Portrait of Oliver Goldsmith (1728-1774), Playwright and Author
Joshua Reynolds·1772
Historical Context
Reynolds painted his friend Oliver Goldsmith around 1772, two years before Goldsmith's premature death and during the period when his reputation as a writer was at its height. Goldsmith — Irish-born, chronically impecunious, and of irrepressible sociability — was one of the most beloved figures in Reynolds's circle, the author of The Vicar of Wakefield (1766), She Stoops to Conquer (1773), and the poem The Deserted Village (1770). Reynolds and Goldsmith met through Samuel Johnson and became close friends; Johnson himself described Goldsmith as a man who 'wrote like an angel but talked like poor Poll.' The portrait, now in the National Gallery of Ireland, carries the particular tenderness that Reynolds brought to paintings of close friends: the characterization is more intimate and less formally composed than his society portraits, reflecting an observation of Goldsmith in relaxed social contexts rather than the studio conditions that shaped his formal commissions. Reynolds later served as executor of Goldsmith's estate, inheriting the debts that his improvident friend had accumulated. The painting is among the finest documents of the literary circle that made Georgian London one of the great cultural capitals of European history.
Technical Analysis
The portrait captures the writer with warmth and intellectual presence. Reynolds's handling creates an image of literary distinction.
Look Closer
- ◆Reynolds paints his friend Goldsmith — the author of The Vicar of Wakefield and She Stoops to Conquer — with particular personal warmth.

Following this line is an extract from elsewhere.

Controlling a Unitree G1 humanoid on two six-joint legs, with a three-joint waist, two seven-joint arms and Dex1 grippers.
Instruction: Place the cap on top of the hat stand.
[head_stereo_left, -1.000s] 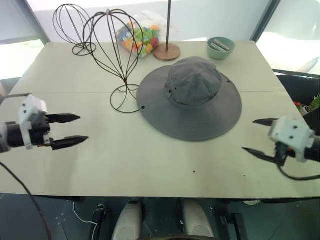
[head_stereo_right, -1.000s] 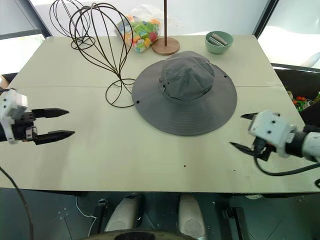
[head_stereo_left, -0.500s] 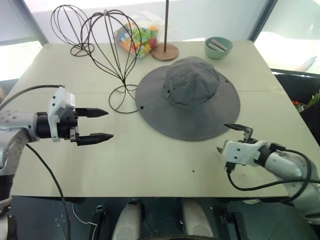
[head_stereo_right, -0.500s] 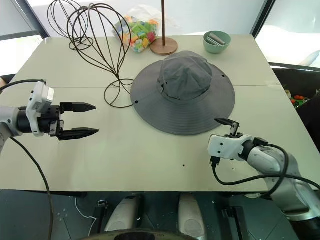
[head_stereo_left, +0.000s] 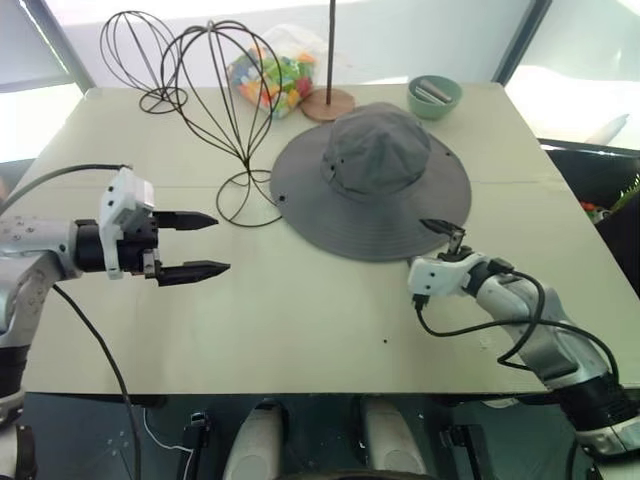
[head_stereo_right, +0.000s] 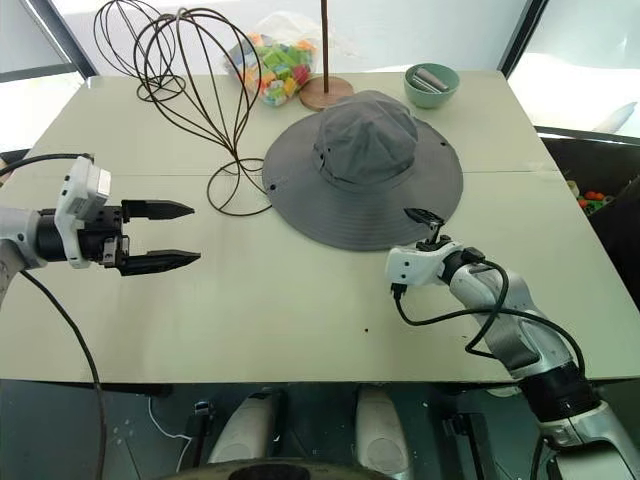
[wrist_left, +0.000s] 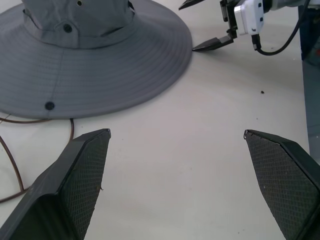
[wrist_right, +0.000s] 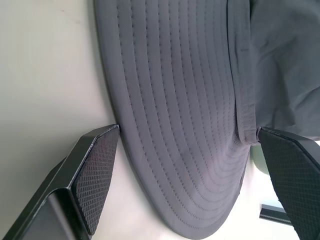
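The cap (head_stereo_left: 371, 182) lies flat on the counter (head_stereo_left: 300, 320), its brim just beside the hat stand (head_stereo_left: 232, 110). The right gripper (head_stereo_left: 432, 245) sits at the brim's near edge, fingers apart. The left gripper (head_stereo_left: 193, 245) hovers apart from both, its 2 fingers spread.

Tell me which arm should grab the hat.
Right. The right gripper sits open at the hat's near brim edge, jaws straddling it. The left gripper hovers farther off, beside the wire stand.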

- ◆Literary distinction is conveyed through an expression of intellectual presence rather than social ease — the writer caught in thought.
- ◆The informal pose that Reynolds gives his literary friends differs from the formality required of aristocratic and official commissions.
- ◆The characteristic warm palette is applied with the personal sympathy Reynolds brought to portraits of those he admired and knew.